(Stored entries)
╭──

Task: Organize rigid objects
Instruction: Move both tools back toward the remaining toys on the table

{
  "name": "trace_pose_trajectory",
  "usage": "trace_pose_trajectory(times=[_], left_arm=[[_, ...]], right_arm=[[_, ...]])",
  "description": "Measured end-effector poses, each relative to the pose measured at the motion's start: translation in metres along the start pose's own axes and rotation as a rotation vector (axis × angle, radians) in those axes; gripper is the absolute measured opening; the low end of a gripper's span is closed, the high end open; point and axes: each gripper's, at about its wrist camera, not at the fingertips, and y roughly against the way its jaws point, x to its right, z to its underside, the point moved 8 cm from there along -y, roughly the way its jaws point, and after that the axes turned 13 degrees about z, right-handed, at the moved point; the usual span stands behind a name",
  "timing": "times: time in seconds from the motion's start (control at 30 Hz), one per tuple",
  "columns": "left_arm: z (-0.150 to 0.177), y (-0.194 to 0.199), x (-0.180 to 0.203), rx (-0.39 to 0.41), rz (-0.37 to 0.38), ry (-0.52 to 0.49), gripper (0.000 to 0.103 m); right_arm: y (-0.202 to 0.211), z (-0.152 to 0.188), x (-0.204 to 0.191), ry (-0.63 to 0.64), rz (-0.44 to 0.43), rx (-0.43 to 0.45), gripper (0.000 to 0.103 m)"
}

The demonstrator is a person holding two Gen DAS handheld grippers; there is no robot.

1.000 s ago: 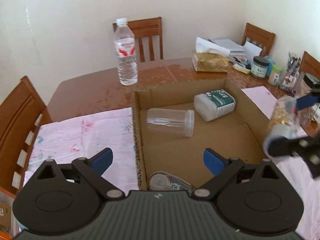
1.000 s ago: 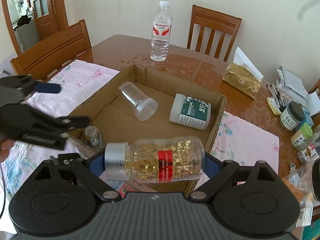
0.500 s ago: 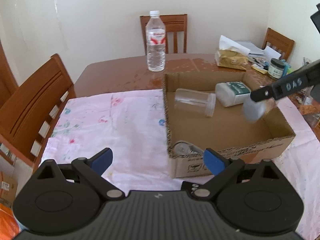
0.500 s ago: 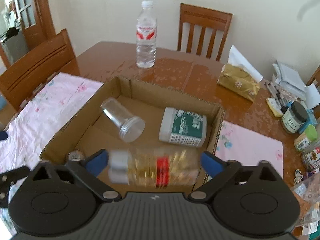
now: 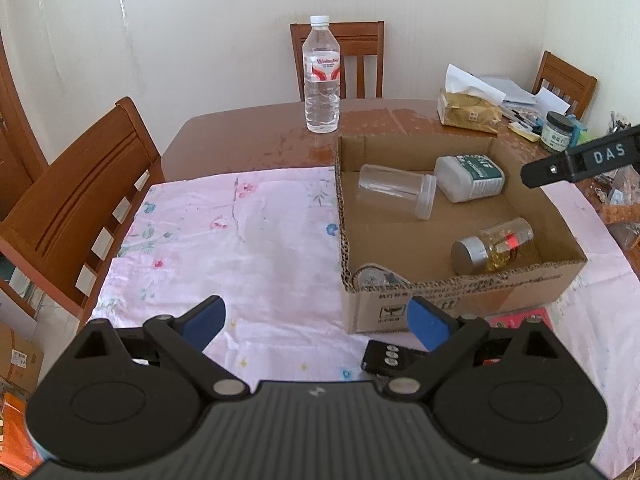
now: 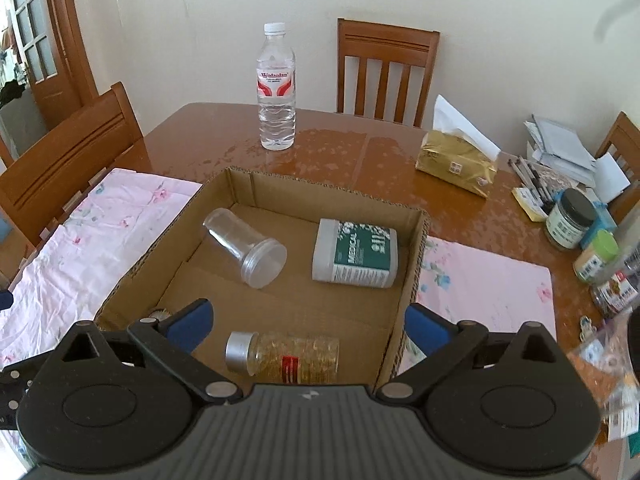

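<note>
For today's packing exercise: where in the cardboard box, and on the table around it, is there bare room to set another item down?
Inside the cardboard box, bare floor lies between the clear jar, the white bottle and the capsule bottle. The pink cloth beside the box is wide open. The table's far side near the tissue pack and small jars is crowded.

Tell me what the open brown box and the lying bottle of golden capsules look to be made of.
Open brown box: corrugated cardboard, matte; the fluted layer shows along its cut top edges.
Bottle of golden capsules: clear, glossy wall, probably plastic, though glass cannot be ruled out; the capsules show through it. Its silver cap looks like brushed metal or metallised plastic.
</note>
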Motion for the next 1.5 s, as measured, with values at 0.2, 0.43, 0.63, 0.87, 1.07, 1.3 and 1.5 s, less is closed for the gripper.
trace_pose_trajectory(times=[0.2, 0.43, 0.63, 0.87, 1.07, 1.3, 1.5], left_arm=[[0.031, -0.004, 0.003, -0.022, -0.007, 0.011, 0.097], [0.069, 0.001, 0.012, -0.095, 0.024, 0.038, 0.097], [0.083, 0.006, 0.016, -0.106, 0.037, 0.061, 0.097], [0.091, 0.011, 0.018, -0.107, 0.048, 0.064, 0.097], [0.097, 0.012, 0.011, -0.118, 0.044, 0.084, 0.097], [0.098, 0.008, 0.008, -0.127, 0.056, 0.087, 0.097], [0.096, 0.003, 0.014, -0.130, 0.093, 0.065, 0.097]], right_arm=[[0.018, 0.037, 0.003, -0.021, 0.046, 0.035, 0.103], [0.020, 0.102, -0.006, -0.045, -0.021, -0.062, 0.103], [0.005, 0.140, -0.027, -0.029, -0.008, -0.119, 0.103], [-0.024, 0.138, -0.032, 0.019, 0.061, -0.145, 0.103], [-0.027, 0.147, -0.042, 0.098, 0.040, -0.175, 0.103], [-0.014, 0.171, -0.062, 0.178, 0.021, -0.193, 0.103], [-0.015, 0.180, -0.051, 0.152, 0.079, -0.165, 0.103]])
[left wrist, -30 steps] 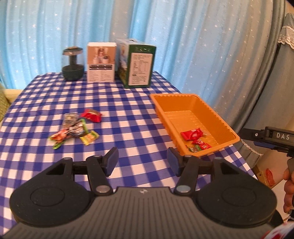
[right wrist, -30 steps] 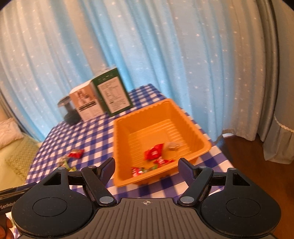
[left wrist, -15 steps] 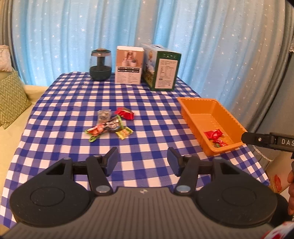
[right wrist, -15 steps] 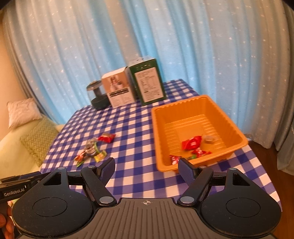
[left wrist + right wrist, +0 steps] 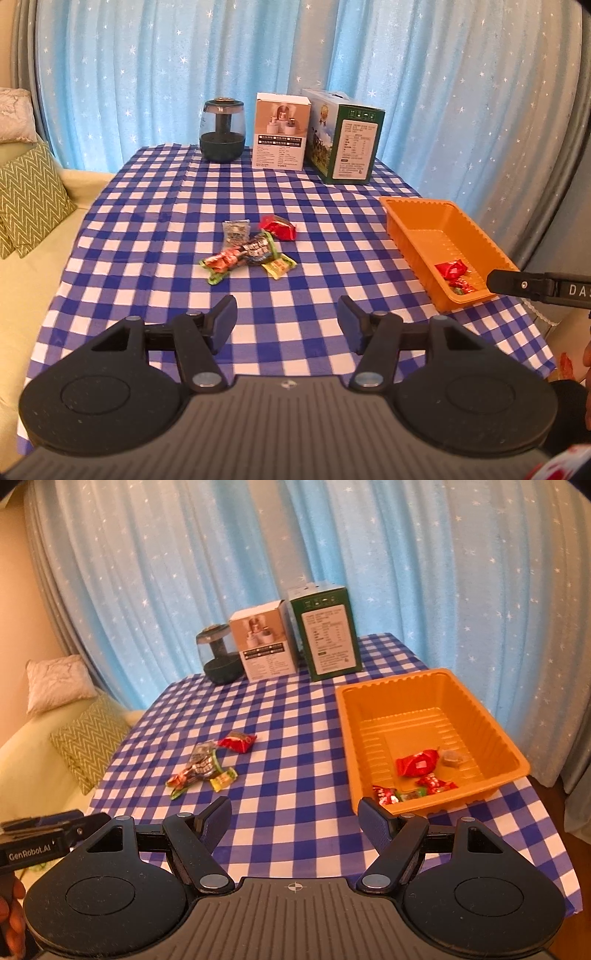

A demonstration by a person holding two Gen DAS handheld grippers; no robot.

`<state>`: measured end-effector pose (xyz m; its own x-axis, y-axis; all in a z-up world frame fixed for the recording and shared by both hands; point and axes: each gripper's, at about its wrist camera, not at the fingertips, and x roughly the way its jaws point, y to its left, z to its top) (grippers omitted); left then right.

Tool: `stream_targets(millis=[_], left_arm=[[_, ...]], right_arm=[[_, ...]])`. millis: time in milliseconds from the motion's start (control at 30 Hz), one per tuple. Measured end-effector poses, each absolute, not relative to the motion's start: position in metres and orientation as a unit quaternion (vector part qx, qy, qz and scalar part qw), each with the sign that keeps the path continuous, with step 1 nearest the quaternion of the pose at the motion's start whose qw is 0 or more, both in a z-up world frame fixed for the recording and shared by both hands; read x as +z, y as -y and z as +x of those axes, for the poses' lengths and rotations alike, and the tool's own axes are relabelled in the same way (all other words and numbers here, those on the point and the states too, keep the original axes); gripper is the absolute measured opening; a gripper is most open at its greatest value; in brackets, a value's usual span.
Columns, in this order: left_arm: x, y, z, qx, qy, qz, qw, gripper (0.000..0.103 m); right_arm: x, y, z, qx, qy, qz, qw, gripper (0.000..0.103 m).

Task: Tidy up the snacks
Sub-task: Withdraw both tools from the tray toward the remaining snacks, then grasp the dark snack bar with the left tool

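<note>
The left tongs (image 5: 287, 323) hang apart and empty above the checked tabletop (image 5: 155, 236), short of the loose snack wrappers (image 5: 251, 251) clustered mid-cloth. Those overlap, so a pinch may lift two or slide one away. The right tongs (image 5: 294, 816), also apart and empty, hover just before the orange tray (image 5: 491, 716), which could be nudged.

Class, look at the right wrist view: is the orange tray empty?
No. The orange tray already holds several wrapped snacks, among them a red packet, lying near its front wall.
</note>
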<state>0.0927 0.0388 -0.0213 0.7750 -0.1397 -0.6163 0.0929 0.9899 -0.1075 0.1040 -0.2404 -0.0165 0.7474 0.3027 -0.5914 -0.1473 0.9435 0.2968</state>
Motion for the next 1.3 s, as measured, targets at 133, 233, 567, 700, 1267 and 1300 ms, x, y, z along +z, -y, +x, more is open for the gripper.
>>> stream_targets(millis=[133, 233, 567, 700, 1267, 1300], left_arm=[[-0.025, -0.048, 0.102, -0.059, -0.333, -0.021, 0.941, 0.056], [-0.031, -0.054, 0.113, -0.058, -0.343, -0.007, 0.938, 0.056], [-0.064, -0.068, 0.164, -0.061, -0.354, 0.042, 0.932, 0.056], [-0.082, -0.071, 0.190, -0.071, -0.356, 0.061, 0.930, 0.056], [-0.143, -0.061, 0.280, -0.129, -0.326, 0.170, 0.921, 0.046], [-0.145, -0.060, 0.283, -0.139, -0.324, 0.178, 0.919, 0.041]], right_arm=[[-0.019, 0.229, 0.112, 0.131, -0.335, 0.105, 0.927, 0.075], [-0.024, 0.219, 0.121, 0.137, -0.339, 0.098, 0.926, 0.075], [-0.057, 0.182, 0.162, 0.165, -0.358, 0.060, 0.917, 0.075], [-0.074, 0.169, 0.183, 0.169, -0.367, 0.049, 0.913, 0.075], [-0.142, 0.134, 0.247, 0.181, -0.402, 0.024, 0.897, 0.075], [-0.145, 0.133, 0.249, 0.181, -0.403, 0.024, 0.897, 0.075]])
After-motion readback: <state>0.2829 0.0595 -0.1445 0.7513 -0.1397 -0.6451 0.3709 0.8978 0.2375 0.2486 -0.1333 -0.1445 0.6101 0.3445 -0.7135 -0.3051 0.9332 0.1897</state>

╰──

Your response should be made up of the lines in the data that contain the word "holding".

The demonstrator is a person holding two Gen DAS handheld grippers; there is no robot.
A demonstration by a person holding two Gen DAS handheld grippers; no robot.

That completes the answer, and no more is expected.